È da tempo ormai che il Libano riversa in una situazione economica disastrosa che richiede l’implementazione di misure politiche urgenti, in considerazione della condizionalità degli aiuti provenienti dal Fondo Monetario Internazionale, bloccati in assenza di riforme significative. L’attuale stallo politico libanese segna il fallimento dell’iniziativa francese, che all’indomani dell’esplosione del porto di Beirut, aveva stabilito delle precise linee-guida e tempistiche da rispettare. Macron ha espresso chiaramente i punti da affrontare: riforme, banche, corruzione. La formazione di un nuovo esecutivo in tempi rapidi è la premessa per attuare riforme contro la corruzione ed attrarre, in questo modo, gli investimenti stranieri. Ciononostante, la formazione del governo è in una fase di impasse politico, che di certo non rappresenta una novità per lo scenario politico libanese, il quale ha più volte sperimentato vuoti di potere.
Ma è l’incarico a Saad Hariri di formare il suo quarto governo ad essere l’emblema del fallimento di una classe politica incapace di ascoltare le istanze popolari.
Si tratta, infatti, della terza persona incaricata a formare un esecutivo quest’anno dopo che Hassan Diab ha presentato le sue dimissioni il 10 agosto, tra le accuse di corruzione e negligenza per una tragedia, l’esplosione del porto di Beirut, che ha causato 200 morti e la distruzione di molteplici infrastrutture.
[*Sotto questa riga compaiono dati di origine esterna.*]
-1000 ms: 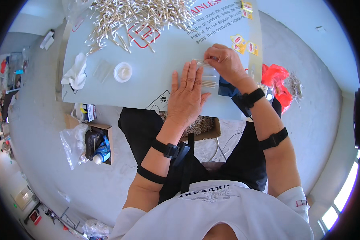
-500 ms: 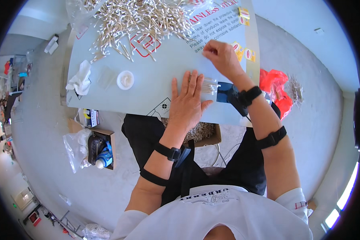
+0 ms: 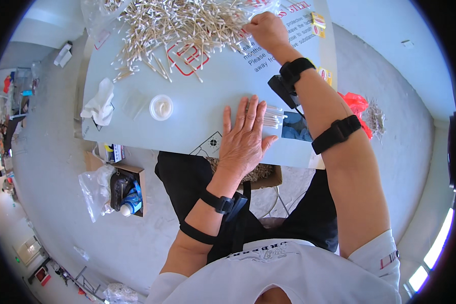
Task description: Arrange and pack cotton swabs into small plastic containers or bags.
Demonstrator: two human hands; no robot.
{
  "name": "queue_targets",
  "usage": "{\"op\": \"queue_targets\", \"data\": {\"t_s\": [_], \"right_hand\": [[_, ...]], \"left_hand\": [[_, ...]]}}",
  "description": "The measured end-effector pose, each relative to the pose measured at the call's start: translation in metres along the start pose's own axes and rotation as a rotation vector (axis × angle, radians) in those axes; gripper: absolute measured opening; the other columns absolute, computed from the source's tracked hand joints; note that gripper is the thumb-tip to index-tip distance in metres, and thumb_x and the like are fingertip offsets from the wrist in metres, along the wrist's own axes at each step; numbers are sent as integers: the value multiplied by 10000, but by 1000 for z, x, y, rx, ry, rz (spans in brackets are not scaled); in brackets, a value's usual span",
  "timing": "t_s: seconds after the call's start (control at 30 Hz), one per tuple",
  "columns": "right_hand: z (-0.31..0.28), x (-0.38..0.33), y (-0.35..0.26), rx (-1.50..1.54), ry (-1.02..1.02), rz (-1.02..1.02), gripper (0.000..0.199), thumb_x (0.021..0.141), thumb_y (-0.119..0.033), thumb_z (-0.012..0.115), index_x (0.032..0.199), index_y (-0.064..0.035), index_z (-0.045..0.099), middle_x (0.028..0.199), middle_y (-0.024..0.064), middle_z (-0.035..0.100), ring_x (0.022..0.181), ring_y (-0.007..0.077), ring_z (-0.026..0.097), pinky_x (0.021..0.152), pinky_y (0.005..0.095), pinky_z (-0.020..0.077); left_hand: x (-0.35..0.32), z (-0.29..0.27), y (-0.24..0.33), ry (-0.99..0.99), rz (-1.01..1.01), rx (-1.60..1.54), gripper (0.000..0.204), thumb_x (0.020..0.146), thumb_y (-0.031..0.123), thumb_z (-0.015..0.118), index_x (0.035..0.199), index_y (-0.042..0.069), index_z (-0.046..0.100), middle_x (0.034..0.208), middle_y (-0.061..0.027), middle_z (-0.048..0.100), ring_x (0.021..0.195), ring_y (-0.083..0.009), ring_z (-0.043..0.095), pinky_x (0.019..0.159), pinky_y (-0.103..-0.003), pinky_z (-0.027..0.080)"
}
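Observation:
My left hand (image 3: 245,134) lies flat on the grey-white table (image 3: 197,88), fingers stretched out. It rests over a small row of cotton swabs (image 3: 273,117), whose white tips stick out to its right. Beside those tips is a dark blue printed card or packet (image 3: 296,126). My right hand (image 3: 269,33) is farther off, at the right edge of a large loose heap of cotton swabs (image 3: 180,25). Its fingers are curled closed, and whatever they may hold is hidden from view.
An open round white tub (image 3: 161,107) and a crumpled tissue (image 3: 100,104) sit at the left. Small yellow packets (image 3: 317,21) lie along the right edge. A red plastic bag (image 3: 356,104) is beyond that edge. An open carton (image 3: 268,178) stands below the table front.
My right hand has moved away from me, from above the small row of swabs to the right edge of the heap. My left hand stays flat over the row.

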State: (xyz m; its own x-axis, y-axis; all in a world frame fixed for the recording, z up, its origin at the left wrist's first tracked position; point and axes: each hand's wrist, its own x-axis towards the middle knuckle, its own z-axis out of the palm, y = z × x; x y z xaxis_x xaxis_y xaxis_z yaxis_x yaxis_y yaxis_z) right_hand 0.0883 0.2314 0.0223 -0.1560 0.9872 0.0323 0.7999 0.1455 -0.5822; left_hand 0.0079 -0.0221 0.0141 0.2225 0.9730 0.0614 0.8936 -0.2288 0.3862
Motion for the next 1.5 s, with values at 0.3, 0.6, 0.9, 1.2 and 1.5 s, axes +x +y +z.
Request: {"op": "queue_targets", "data": {"t_s": [0.3, 0.6, 0.9, 1.2, 1.5], "right_hand": [[-38, -29, 21, 367, -380, 256, 208, 812, -182, 702, 705, -5, 677, 598, 14, 565, 467, 75, 418, 413, 247, 284], [-40, -102, 49, 472, -283, 82, 201, 863, -148, 660, 788, 37, 685, 672, 31, 626, 650, 80, 546, 615, 232, 438], [-45, -106, 37, 677, -189, 146, 223, 913, -193, 614, 807, -6, 675, 658, -7, 597, 581, 47, 486, 524, 194, 371], [-39, -118, 52, 849, -225, 197, 217, 886, -192, 622, 777, -15, 684, 646, 46, 628, 553, 122, 517, 546, 253, 419], [-35, -144, 46, 61, -25, -297, 131, 821, -119, 684, 876, -8, 642, 808, 99, 620, 753, 254, 607, 696, 310, 490]], "left_hand": [[-3, 2, -2, 18, 0, 1, 804, 853, 457, 626, 1466, 47, 307, 1536, -122, 265, 1426, -293, 236, 1152, -548, 132], [-3, 4, -2, 37, -3, 13, 785, 857, 452, 618, 1457, 38, 324, 1529, -124, 292, 1429, -298, 240, 1156, -549, 118], [-1, 4, -1, 28, -13, 48, 783, 867, 473, 593, 1468, 60, 308, 1532, -117, 289, 1433, -285, 233, 1159, -537, 108], [-3, 2, 1, 18, -5, 51, 778, 875, 468, 585, 1467, 48, 304, 1529, -126, 294, 1432, -288, 233, 1156, -538, 113], [-2, 5, -1, 29, -2, 77, 775, 877, 464, 582, 1472, 56, 299, 1533, -122, 290, 1433, -282, 234, 1155, -533, 126]]}}
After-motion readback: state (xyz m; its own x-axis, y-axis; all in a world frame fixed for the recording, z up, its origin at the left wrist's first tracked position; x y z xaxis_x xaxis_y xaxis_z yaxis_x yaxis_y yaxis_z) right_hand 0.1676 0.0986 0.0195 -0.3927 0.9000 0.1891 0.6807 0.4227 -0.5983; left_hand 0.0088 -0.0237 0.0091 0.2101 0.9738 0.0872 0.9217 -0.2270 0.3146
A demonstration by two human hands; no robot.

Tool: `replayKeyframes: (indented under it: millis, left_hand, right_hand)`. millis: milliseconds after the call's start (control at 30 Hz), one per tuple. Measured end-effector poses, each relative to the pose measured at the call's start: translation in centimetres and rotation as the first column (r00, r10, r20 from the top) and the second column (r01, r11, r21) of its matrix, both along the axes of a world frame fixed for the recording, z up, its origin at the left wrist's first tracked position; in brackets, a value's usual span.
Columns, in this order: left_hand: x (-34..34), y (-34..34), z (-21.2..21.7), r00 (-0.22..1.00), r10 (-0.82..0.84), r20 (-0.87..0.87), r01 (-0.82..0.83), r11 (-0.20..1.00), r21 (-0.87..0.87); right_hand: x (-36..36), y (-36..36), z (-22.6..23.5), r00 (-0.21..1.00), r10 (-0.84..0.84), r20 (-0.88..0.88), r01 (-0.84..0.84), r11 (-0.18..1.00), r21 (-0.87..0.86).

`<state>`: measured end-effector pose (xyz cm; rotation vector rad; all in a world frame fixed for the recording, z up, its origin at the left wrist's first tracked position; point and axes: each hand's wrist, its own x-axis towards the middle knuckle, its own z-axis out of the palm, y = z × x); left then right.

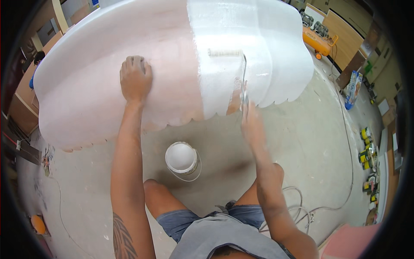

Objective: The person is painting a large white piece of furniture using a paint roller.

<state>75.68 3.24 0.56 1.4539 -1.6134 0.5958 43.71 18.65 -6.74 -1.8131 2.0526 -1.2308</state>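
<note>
A large curved panel with a scalloped lower edge spans the view ahead of me. Its left part (90,86) is dull pinkish, and its right part (276,52) is coated in glossy white paint. My left hand (136,78) rests on the pinkish part, palm down with fingers bent against it. My right hand (253,125), somewhat blurred, is closed around the handle of a paint roller (225,52). The roller's white sleeve lies against the wet white area, right of the paint boundary. Between my knees and the panel stands a bucket of white paint (181,158), its wire handle hanging down.
An orange air compressor (318,42) stands at the far right, beside wooden boards. Several small paint cans (366,146) line the right side. A hose (345,194) runs over the concrete floor and coils near my right leg. A pink curved piece (349,241) sits at the lower right.
</note>
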Motion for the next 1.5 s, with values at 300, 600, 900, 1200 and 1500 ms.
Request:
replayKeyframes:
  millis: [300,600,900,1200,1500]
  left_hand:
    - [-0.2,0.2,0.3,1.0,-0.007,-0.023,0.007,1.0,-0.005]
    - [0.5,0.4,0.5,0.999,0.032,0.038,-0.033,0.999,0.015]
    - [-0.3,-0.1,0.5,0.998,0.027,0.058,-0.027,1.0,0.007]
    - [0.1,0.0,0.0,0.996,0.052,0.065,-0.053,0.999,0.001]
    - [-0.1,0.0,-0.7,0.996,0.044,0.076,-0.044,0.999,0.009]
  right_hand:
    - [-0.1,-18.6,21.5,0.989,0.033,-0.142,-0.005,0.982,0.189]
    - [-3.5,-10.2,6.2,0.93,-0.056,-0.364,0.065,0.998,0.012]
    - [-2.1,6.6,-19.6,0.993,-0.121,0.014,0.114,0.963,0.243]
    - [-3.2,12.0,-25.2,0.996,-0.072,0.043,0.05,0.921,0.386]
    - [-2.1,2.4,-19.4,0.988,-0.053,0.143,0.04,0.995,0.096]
Ma il ritorno di Hariri sulla scena politica dimostra, quindi, la distanza incolmabile tra cittadinanza e classe dirigente. Saad Hariri promette di formare un governo con “specialisti apartitici” in grado di implementare le riforme economiche, finanziarie ed amministrative di cui il Paese ha bisogno. Ma lo stesso Hariri, che è stato costretto a dimettersi a causa delle proteste anti-governative dello scorso novembre, rappresenta il simbolo dell’establishment politico e, pertanto, simboleggia tutto ciò contro cui i manifestanti protestavano, al grido di “tutti significa tutti”.
Come può Hariri rappresentare la soluzione per la più grave crisi economica e, al tempo stesso, fare i conti con la gestione della pandemia e della ricostruzione post-esplosione? Anche se il governo venisse formato, non è detto che la crisi economica e finanziaria venga risolta, poiché non verrebbero affrontati i problemi strutturali del Libano, che presenta il più alto rapporto debito pubblico/PIL al mondo e una forte dipendenza dalle importazioni. ll problema risiede in un sistema politico settario, clientelare e disfunzionale, incapace di fornire i servizi pubblici essenziali. Secondo l’Arab Barometer, il 91% dei libanesi pensa che la corruzione sia insita nelle istituzioni, tanto che secondo il Corruption Perceptions Index del 2019 il Paese si è collocato al 137° posto su 180. Il cambiamento radicale del sistema politico e la fine del settarismo, a cui le proteste aspiravano, non sono avvenuti. Al contrario, la nomina di Hariri come primo ministro mostra, ancora una volta, la resilienza del confessionalismo libanese.